Rethinking Growth and Value
September 1, 2016
Last month I started a series on the anomalies to the efficient market theory which can create opportunities for outperformance. I discussed the opportunity presented when almost no one has valuable information and so the anomaly is not arbitraged away. This month I would like to discuss two other opportunities, Value stocks and Growth stocks.
There is extensive and conflicting evidence on Growth and Value stocks being anomalies to the efficient market theory. I have spent a great deal of time unwinding the mystery and have come to the conclusion that when the data is handled properly both growth and value are anomalies and can produce above average returns. Since the market (usually an index of some type) is usually divided into Growth and Value segments, how can the parts outperform the whole?
The market is not easily divided into Growth and Value segments. Some securities have such poor data that you cannot tell where they belong. Other securities have such poor growth and value criteria they do not belong in either camp. Some have good criteria in both Growth and Value and are excluded from one portfolio to avoid duplication. Some have very good criteria only because they are recovering from a dismal past.

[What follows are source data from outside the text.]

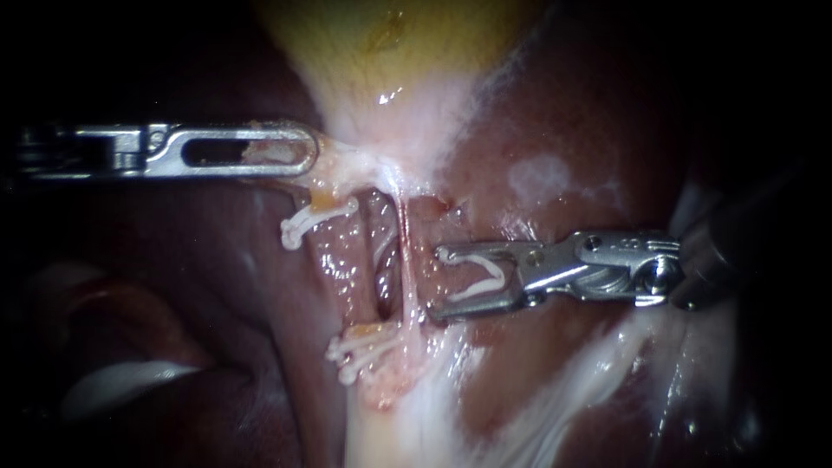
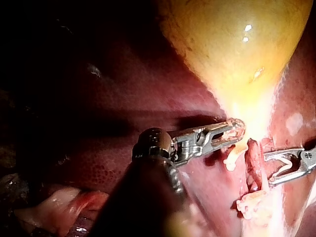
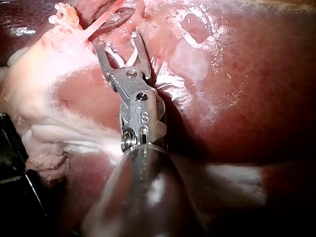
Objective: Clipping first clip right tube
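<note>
Endoscope first. My left instrument [image 1: 303,154] lies flat, its jaws clamped on the pale neck of the gallbladder [image 1: 390,35]. That looks like good tension.

There are 2 clips on the wider left tube, an upper clip [image 1: 316,218] and a lower clip [image 1: 364,347]. The right tube [image 1: 404,260] is the thin pale strand just beside them, and it is bare.

My right instrument [image 1: 438,284] has its jaws spread wide, both cradling the loaded clip [image 1: 485,276]. The tips sit just short of the tube, which is not yet between them. I judge the move is to slide forward until the tube sits deep in the clip's throat, square across it, with both tips showing past it. They should stay clear of the lower clip and the liver [image 1: 555,139] behind. Only then squeeze.

Left wrist view: the left instrument [image 2: 236,129] has its jaws closed on tissue where the gallbladder [image 2: 232,44] narrows. The right instrument [image 2: 266,170] gapes beside it.

Right wrist view: the right instrument [image 3: 117,42] has its jaws wide with the clip's V [image 3: 123,59] seated in them. A pale strand [image 3: 94,28] lies just ahead of the tips. It is probably the tube, though I cannot be certain here.
</note>
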`<state>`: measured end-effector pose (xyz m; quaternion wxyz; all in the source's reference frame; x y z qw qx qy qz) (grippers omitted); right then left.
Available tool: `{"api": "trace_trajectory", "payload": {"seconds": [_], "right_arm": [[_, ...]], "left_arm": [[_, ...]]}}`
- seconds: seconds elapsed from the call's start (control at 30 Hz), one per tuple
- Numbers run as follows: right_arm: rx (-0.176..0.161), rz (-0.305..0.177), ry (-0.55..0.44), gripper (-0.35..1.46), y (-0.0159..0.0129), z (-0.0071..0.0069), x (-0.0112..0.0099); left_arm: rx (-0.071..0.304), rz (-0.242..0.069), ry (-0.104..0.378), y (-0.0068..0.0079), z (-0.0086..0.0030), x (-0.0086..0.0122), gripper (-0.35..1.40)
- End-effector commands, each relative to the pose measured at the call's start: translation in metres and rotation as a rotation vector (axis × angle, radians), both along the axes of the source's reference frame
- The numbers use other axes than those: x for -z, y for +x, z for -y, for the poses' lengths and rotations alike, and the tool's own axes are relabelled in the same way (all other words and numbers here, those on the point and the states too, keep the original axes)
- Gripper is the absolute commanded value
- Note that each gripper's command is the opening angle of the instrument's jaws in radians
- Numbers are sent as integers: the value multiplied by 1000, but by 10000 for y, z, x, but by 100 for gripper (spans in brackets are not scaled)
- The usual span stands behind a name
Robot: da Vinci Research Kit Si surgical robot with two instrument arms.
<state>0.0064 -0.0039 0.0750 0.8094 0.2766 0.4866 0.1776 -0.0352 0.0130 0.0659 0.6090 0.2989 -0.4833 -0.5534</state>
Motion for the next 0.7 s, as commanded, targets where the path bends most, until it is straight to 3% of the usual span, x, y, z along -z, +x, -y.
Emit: {"api": "trace_trajectory", "payload": {"seconds": [0.03, 0.43, 0.7], "right_arm": [[0, 0, 0, 43, 0, 0, 0], [-3, -5, 2, 44, 0, -1, 4], [-47, -60, 65, 45, -4, -13, 32]], "left_arm": [[0, 0, 0, 0, 0, 0, -35], [1, 0, 0, 0, 1, 2, -35], [1, -1, 0, 0, 1, 2, -35]]}}
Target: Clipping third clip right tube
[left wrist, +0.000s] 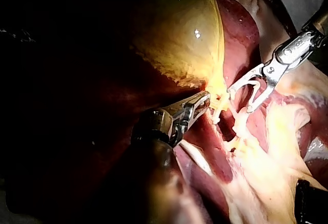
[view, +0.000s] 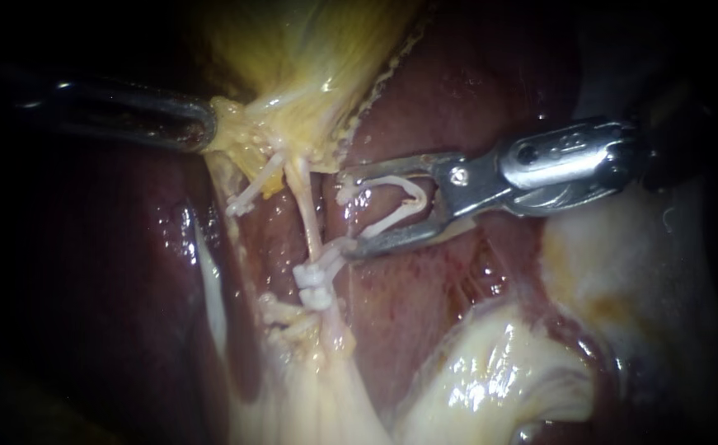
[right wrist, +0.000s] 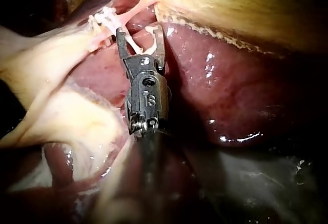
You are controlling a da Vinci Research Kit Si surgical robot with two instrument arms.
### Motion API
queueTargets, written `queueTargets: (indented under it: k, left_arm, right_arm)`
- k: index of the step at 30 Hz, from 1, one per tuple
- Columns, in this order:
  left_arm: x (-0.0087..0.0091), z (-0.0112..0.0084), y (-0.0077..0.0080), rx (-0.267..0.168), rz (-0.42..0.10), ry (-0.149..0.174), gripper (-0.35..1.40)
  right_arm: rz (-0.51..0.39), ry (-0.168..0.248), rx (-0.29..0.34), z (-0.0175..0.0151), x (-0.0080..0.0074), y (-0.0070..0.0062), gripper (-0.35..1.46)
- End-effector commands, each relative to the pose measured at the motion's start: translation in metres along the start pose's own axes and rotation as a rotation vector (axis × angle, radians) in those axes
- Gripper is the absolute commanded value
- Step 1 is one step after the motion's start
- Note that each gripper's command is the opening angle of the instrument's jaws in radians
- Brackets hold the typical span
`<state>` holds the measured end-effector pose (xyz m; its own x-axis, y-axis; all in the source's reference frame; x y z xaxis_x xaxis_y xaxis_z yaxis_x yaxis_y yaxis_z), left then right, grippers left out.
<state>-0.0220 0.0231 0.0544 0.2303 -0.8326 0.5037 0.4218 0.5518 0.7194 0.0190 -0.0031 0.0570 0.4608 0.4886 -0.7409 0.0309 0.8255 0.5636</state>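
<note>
A pale tube (view: 313, 222) runs down from the yellow gallbladder (view: 293, 49) and carries two white clips (view: 316, 287) close together. My right instrument (view: 348, 214) comes in from the right. Its jaws stand wide apart, holding an open white clip (view: 396, 206), and the tips lie just right of the tube, above the two clips. The tube is not between the jaws. My left instrument (view: 210, 124) is shut on the gallbladder's lower end and holds it taut. In the right wrist view the loaded clip (right wrist: 136, 44) faces the stretched tube (right wrist: 110, 19).
Dark red liver (view: 457, 82) lies behind and on both sides of the tube. Another thin whitish strand (view: 247, 194) hangs left of the tube. Pale fatty tissue (view: 499, 379) bulges below my right instrument.
</note>
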Motion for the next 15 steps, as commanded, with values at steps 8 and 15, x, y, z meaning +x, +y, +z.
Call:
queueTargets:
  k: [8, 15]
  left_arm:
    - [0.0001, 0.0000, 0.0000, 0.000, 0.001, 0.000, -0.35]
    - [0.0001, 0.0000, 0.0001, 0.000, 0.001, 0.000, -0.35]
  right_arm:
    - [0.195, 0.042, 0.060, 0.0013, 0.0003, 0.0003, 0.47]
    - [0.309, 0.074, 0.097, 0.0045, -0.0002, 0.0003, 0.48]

Some portfolio managers, thinking more of marketing than performance, insist that all securities in the starting index be represented in the two Growth and Value sub-indexes.
All these factors combine to limit the usefulness of Growth and Value indexing. We have found that growth and value portfolios that are unconstrained from the above issues are more likely to outperform the market. Finally, we believe that individual securities that score high in both the Growth AND Value portfolios will attract attention from both Growth and Value investors. Hopefully this added attention will be observed as increased capital appreciation. These are the securities from which we select for the Growth and Value factors of our investment strategy.
The Lesson… I was told in my first year of my MBA program “Honesty is the best policy: Perhaps not the most profitable, but the best.” It applies here. Honest research, not marketing, is the best policy for serving clients.